Assignment:
No image is to be carried over; reproduce the rest of the listing word for word.

Given information:
━━━━━━━━━━━━━━━━
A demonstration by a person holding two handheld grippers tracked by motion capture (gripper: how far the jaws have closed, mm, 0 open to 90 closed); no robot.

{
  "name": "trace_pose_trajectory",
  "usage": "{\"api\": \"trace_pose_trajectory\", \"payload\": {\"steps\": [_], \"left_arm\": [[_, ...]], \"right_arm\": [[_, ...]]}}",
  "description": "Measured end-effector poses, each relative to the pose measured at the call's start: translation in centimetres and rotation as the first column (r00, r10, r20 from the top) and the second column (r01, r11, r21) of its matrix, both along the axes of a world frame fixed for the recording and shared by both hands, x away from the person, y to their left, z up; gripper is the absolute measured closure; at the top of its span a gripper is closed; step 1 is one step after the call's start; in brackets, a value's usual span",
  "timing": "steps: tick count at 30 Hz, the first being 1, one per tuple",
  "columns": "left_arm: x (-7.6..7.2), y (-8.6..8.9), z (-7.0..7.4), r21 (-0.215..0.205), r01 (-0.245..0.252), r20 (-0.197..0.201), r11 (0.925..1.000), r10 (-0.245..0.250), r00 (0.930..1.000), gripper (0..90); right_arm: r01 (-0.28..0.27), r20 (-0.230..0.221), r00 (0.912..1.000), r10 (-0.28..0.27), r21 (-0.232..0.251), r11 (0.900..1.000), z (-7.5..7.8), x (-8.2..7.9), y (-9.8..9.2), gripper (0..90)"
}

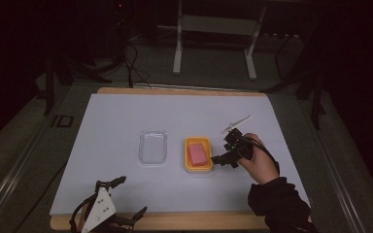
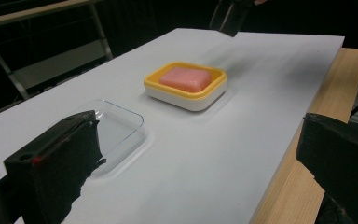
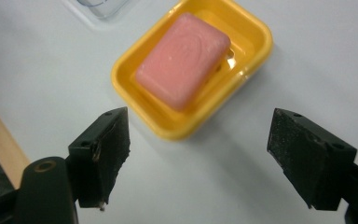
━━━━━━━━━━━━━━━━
Response:
A demonstration by a person holding two handheld grippers tracked by motion capture (gripper: how far the jaws have closed, mm, 0 open to 90 closed); no robot.

{
  "name": "trace_pose_trajectory",
  "usage": "{\"api\": \"trace_pose_trajectory\", \"payload\": {\"steps\": [_], \"left_arm\": [[_, ...]], \"right_arm\": [[_, ...]]}}",
  "description": "Measured end-effector poses, each relative to the pose measured at the call's start: translation in centimetres and rotation as the first column (r00, r10, r20 from the top) and the second column (r01, r11, r21) of its matrix, both along the axes of a world frame fixed for the recording and shared by both hands, x away from the person, y to their left, z up; gripper is the absolute measured closure; at the top of its span a gripper is closed; step 1 is one step after the call's start; in brackets, a value's usual span",
  "timing": "steps: tick count at 30 Hz, the first being 1, one per tuple",
  "columns": "left_arm: x (-7.6..7.2), y (-8.6..8.9), z (-7.0..7.4), r21 (-0.215..0.205), r01 (-0.245..0.252), r20 (-0.197..0.201), r11 (0.925..1.000), r10 (-0.245..0.250), r00 (0.930..1.000), gripper (0..90); right_arm: r01 (-0.28..0.27), r20 (-0.230..0.221), r00 (0.912..1.000), r10 (-0.28..0.27), r21 (-0.232..0.251), r11 (0.900..1.000), z (-7.5..7.8), x (-8.2..7.9), y (-9.8..9.2), gripper (0..90)"
}

The exercise requires nothing else.